• TASK
Whenever the word "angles" turns up in a line below, that line should be copied.

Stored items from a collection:
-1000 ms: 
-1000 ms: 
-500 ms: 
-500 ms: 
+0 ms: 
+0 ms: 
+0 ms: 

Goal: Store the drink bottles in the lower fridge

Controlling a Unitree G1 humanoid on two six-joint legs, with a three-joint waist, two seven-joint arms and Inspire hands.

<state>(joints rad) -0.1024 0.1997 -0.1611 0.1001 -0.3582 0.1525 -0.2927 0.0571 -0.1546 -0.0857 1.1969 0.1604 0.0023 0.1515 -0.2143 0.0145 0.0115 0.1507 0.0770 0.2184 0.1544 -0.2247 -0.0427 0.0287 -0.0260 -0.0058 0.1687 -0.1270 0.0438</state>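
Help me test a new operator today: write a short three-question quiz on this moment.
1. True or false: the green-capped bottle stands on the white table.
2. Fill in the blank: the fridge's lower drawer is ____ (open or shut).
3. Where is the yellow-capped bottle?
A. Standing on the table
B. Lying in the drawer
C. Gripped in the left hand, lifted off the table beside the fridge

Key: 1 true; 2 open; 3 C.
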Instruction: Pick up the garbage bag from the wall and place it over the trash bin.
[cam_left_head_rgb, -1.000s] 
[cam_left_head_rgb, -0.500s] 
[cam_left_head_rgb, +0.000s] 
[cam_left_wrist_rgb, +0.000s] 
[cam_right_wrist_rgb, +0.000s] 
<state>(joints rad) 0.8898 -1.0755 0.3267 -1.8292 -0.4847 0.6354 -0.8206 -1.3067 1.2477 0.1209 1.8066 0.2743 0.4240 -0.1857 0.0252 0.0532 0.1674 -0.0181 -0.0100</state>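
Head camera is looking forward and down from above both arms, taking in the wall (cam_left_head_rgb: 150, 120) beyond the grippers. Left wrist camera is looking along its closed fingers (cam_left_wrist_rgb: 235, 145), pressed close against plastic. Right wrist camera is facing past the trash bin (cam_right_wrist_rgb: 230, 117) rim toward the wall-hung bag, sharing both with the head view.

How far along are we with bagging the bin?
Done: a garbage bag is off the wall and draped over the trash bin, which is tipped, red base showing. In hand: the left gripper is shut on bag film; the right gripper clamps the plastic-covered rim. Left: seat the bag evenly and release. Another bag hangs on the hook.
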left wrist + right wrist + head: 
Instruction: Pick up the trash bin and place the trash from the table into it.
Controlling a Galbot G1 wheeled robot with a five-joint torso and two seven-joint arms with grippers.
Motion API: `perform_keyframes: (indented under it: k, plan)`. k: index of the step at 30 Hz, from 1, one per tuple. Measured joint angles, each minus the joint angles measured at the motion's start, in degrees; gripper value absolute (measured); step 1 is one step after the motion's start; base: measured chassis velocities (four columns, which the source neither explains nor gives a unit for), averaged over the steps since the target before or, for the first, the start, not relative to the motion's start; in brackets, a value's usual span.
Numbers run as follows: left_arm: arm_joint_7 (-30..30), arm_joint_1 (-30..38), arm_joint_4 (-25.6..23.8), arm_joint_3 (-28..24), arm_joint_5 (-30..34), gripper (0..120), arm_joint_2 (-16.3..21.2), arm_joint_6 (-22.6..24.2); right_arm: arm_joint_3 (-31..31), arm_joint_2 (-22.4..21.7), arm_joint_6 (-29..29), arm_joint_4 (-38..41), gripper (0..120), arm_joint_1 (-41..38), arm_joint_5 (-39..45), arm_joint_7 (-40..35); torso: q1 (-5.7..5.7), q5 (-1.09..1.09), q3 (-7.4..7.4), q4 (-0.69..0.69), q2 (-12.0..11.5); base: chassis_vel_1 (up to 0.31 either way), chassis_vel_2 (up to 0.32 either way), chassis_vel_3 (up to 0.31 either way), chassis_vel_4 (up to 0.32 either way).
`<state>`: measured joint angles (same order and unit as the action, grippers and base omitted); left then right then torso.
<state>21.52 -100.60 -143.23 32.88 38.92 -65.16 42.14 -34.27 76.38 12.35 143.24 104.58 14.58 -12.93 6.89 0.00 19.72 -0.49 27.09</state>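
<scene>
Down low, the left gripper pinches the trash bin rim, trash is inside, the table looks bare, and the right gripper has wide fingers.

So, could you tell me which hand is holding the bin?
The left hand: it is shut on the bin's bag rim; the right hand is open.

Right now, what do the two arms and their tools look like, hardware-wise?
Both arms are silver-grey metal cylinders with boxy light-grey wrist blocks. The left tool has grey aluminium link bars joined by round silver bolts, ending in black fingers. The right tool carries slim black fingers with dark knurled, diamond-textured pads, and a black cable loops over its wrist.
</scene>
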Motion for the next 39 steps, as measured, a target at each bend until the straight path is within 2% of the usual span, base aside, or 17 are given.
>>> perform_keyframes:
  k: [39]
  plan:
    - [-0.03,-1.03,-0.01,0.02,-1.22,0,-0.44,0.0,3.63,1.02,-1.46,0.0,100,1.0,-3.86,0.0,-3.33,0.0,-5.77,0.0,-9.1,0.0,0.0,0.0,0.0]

• RESULT OF THE TASK
Motion API: `perform_keyframes: (indented under it: k, plan)`. k: index of the step at 30 Hz, from 1, one per tuple. Measured joint angles, each minus the joint angles measured at the motion's start, in degrees; gripper value absolute (measured); step 1 is one step after the motion's start; base: measured chassis velocities (four columns, which the source neither explains nor gives a unit for), averaged over the steps since the target before or, for the first, the start, not relative to the motion's start; in brackets, a value's usual span.
`<state>`: measured joint angles (same order and unit as the action, grippers and base omitted); left then right then torso.

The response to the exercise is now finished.